Fade to Black
Page 26
And over the next two hours, as they watched every second of the tapes, he was proved right.
The longer they watched, the more Dean’s irritation built. He tapped his feet on the floor, his fingers on the table. Doing nothing but staring at a computer monitor while a psychopath was preparing to strike again filled him with impotent frustration. Stacey obviously sensed it; she’d grown very quiet, very intent, scooting closer to the screen so she wouldn’t miss it if a mosquito had flown by one of the security cameras.
“Why don’t we take a quick break?” he finally said. He wasn’t used to this kind of inactivity. Sure, he’d conducted stakeouts that had proved boring and fruitless. But this . . . hell, it felt as if he were napping while a dragon was scooping up his own son.
“No problem. I’m starving.’
“Me, too.”
“Cold leftover pizza okay?”
They’d ordered it Tuesday night. And had barely touched it, not wanting to consume anything but each other. Damn, it seemed like a lifetime ago.
“That’s fine,” he said. He opened his mouth again, about to say how much better he had liked it in bed the other night, when there was a knock on her front door.
Stacey tensed, her eyes shifting in that direction. “I wasn’t expecting anyone.”
It was the middle of a sunny afternoon in small-town America. Obviously the stress of this case was putting her on edge if the thought of an unexpected visitor had the woman tensing up as though she expected a home invasion. He wished like hell she’d never had to feel that way about the safe haven she’d been clinging to—burying herself in—for the past two years.
“Maybe some kid selling cookies.”
She didn’t relax. Instead, with quiet, measured steps, she approached the door, her head cocked to the side to peer out through the narrow window beside it.
That was when he realized something was really wrong, and remembered the dog. God, no wonder she was edgy. What an idiot he’d been not to think of it immediately. They hadn’t discussed the incident since the other day in the car. With the insanity of the case, he’d let it leave his mind.
“Stacey, wait!” he insisted. “Let me get it.”
She’d already reached for the knob. “It’s okay,” she said. “It’s not for me, anyway. It’s for you.”
She opened the door. On the other side of it stood both Mulrooney and Stokes.

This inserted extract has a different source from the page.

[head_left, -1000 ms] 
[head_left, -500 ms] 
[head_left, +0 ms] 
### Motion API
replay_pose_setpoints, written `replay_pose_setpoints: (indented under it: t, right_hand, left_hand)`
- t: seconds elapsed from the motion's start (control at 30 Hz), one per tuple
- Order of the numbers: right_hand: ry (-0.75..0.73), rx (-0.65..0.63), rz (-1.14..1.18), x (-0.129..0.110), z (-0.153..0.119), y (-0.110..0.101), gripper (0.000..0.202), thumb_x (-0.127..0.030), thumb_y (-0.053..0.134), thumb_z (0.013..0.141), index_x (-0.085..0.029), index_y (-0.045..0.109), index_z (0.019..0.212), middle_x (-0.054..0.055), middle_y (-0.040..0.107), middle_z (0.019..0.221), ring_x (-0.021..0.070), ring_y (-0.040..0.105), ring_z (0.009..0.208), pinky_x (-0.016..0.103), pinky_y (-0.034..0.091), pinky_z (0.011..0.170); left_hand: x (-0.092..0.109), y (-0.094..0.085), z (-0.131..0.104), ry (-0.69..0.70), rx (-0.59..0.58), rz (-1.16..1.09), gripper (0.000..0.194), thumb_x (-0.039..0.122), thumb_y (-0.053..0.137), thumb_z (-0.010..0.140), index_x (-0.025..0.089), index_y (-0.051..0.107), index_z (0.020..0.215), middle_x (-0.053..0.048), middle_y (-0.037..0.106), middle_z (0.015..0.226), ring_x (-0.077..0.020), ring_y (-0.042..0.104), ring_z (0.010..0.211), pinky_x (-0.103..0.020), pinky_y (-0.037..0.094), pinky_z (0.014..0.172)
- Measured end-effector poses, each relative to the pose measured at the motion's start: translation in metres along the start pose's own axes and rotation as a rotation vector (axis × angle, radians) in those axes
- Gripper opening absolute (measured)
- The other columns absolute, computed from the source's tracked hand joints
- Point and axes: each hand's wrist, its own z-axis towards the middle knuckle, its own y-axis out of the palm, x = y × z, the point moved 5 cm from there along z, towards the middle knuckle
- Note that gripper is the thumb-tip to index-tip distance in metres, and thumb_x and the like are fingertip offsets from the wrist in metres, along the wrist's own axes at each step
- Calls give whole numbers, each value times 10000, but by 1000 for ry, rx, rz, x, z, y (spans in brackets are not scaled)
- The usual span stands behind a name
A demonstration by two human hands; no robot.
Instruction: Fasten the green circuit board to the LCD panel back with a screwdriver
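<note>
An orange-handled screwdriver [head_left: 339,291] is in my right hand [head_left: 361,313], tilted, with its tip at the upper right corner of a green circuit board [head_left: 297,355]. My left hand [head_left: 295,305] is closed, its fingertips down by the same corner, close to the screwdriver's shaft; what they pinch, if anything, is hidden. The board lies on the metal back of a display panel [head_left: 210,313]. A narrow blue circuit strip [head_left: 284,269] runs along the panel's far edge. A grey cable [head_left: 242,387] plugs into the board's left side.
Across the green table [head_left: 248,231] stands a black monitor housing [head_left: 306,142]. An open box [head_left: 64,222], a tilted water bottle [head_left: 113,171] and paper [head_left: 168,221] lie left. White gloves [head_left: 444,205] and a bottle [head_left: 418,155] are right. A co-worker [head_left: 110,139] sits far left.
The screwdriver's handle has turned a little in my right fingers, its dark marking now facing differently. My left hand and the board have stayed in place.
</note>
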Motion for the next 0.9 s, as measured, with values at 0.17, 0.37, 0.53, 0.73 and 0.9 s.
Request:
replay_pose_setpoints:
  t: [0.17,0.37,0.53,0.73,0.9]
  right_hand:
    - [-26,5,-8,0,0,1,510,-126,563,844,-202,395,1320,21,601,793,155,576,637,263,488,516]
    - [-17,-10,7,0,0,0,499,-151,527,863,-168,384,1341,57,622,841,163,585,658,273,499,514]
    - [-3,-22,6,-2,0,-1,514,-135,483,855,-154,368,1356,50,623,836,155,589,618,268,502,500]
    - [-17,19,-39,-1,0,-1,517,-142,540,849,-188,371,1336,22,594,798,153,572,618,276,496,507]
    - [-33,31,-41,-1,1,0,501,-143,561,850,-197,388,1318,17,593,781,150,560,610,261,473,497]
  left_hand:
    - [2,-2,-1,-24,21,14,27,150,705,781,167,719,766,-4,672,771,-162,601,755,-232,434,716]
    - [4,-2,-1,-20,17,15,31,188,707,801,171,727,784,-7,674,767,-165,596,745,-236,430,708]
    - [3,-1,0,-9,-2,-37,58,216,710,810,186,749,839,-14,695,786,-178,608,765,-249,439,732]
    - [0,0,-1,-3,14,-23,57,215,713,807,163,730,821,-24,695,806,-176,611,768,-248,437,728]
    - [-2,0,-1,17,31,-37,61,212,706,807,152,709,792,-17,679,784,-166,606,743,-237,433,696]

He didn’t question how they’d tracked him to Stacey’s home, or how they’d gotten the address. Because they both wore twin dark frowns. Nearly tangible tension caused Mulrooney’s suit jacket to strain against his stiffened shoulders, and Stokes’s jaw appeared carved of granite.
“What is it?”
Mulrooney answered, “They couldn’t do it.”
“Couldn’t do . . .” The truth dawned. “Oh, hell.”
Beside him, Stacey brought a shaking hand to her mouth as she figured it out, too.
Mulrooney explained anyway. “Lily and Brandon tried, but they couldn’t bring down the site.”
“No.”
“It’s worse.”
He didn’t ask how it could be worse. He already knew. “The auction?”
“Over.”
Over. Mere hours after it had been announced. Not even one week since the last one. The unsub was either insane, desperate, or suicidal. “Meaning we have about twenty-four hours to find this guy and stop him from killing another woman,” he said.
Jackie Stokes shook her head. For the first time in the several weeks he’d known her, she appeared less than entirely professional. Her mouth quivered the tiniest bit.
This was bad. Very bad.
“It’s not just murder, and it’s not a woman,” she said. Her voice trailed off, as if she couldn’t bring herself to finish.
So Mulrooney did.
“It’s rape, torture, and murder. And this time, his target is a child.”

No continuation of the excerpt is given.